Par exemple, imaginez un algorithme génétique conçu pour créer des images d’insectes fictifs. La sortie initiale est simplement un méli-mélo de lignes connectées au hasard. Sur la base des commentaires des opérateurs humains, les images qui ne ressemblent en rien à des insectes sont éliminées et les variations futures ont tendance à ressembler de plus en plus à des insectes. Au fur et à mesure que les sorties deviennent plus finement réglées, elles commencent finalement à ressembler à des insectes.
L’algorithme génétique est souvent évoqué à propos d’Alife, ou vie artificielle, qui est l’étude d’organismes virtuels créés dans un ordinateur. Ces organismes virtuels vivent généralement sur une grille virtuelle, et parfois même se reproduisent les uns avec les autres et consomment des nutriments virtuels. Ces simulations Alife sont parfois utilisées pour étudier des formes de vie réelles ou pour faire évoluer des comportements partagés avec des formes de vie réelles. En créant nos propres environnements évolutifs artificiels à l’aide d’algorithmes génétiques, nous pouvons voir des types de vie qui n’existaient auparavant que dans l’imagination.
Dans une simulation Alife, les « organismes » ne sont que des pixels éclairés, qui influencent les pixels qui les entourent selon que les pixels adjacents sont éclairés ou non. Étonnamment, les interactions entre ces organismes peuvent créer des effets complexes de haut niveau que personne n’aurait pu prédire en examinant les composants de bas niveau.
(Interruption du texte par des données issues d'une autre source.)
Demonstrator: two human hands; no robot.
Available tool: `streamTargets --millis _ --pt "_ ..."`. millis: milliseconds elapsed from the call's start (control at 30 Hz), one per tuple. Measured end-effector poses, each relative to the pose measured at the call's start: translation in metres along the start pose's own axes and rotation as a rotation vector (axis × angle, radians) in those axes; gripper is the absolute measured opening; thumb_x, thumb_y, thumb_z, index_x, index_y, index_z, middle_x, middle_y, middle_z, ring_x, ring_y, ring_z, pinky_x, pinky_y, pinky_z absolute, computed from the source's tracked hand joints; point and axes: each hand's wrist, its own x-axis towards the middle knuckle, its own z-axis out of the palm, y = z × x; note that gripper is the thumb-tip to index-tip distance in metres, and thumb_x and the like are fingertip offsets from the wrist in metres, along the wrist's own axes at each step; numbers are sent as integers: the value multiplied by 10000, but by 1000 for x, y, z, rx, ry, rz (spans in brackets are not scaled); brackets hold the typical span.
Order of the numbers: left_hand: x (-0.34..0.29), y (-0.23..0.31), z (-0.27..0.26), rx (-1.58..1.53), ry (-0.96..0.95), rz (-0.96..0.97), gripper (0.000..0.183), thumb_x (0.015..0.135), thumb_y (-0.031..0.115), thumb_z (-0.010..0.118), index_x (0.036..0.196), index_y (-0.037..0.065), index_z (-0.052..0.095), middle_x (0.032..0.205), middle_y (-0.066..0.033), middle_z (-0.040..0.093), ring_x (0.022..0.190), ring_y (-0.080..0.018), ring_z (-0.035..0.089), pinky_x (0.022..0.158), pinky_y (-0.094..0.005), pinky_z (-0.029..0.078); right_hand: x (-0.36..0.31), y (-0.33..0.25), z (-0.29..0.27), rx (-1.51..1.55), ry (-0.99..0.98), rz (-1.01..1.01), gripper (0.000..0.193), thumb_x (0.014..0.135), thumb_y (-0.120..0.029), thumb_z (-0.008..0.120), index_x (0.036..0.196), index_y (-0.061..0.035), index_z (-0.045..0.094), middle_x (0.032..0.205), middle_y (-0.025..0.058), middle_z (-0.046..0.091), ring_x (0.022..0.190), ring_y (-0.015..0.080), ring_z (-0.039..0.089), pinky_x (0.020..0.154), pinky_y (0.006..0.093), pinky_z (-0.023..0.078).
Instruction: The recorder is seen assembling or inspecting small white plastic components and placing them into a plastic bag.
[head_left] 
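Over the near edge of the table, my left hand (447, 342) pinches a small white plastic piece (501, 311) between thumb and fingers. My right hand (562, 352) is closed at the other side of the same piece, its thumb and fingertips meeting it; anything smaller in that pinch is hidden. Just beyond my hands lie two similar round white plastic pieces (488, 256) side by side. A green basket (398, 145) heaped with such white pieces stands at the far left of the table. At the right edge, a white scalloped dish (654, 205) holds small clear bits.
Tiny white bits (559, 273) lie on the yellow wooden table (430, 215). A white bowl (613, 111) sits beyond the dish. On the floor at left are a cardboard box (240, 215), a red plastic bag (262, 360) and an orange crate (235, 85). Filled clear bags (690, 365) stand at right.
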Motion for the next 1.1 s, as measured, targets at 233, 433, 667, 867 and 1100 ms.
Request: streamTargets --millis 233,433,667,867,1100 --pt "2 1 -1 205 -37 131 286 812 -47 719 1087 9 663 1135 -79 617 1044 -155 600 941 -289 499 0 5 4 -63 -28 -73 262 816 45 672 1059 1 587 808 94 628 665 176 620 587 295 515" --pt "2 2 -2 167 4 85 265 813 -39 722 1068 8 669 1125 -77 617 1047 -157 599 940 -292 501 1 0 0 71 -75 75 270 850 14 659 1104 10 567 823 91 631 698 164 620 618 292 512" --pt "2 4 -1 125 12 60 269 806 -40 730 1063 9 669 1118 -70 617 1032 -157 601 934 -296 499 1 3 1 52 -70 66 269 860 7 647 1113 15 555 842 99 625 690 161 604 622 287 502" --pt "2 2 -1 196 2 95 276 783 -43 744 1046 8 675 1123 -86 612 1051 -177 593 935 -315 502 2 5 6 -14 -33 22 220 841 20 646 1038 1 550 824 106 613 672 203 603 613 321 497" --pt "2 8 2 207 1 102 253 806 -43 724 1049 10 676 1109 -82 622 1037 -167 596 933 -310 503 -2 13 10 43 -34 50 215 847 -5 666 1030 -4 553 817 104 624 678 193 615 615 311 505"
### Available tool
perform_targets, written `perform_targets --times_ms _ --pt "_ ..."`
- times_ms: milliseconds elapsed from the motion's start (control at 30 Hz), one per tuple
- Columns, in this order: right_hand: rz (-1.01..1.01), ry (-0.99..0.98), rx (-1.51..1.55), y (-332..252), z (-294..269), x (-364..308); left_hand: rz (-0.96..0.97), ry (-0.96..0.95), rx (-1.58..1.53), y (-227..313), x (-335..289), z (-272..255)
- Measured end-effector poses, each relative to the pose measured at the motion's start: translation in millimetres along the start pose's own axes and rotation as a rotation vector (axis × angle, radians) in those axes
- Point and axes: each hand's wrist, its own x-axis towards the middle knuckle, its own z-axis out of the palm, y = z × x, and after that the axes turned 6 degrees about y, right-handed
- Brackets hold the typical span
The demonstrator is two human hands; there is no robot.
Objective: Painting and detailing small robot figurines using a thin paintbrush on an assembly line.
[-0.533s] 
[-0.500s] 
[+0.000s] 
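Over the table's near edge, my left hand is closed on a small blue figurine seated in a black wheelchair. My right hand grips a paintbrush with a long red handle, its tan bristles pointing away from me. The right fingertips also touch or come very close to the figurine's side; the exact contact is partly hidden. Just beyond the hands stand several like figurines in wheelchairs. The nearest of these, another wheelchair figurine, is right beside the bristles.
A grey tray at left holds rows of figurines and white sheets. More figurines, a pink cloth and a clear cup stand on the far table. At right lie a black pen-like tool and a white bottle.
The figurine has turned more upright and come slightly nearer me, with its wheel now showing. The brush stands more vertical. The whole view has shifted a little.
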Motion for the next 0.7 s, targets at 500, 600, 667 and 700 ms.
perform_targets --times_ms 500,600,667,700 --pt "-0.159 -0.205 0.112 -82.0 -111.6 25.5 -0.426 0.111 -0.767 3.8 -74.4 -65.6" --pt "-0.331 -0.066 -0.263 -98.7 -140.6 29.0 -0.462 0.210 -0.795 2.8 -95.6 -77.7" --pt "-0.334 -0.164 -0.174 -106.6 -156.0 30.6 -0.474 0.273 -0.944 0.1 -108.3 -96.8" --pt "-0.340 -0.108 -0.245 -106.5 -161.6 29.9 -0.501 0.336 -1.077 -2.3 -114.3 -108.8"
Parce que les algorithmes génétiques peuvent explorer de grandes parties de l’espace de recherche pour un problème particulier, ils peuvent donner des solutions que les opérateurs humains n’auraient jamais imaginées. L’inconvénient de ces programmes est que pour les problèmes avec un très grand espace de recherche, le nombre de solutions possibles peut être énorme. Par conséquent, le système peut être gourmand en calculs. En unissant la puissance de la pensée humaine au caractère aléatoire de recherche et de test brut des algorithmes génétiques, nous pouvons créer de nouvelles solutions uniques aux problèmes de la biologie, de l’ingénierie, des mathématiques et d’autres domaines.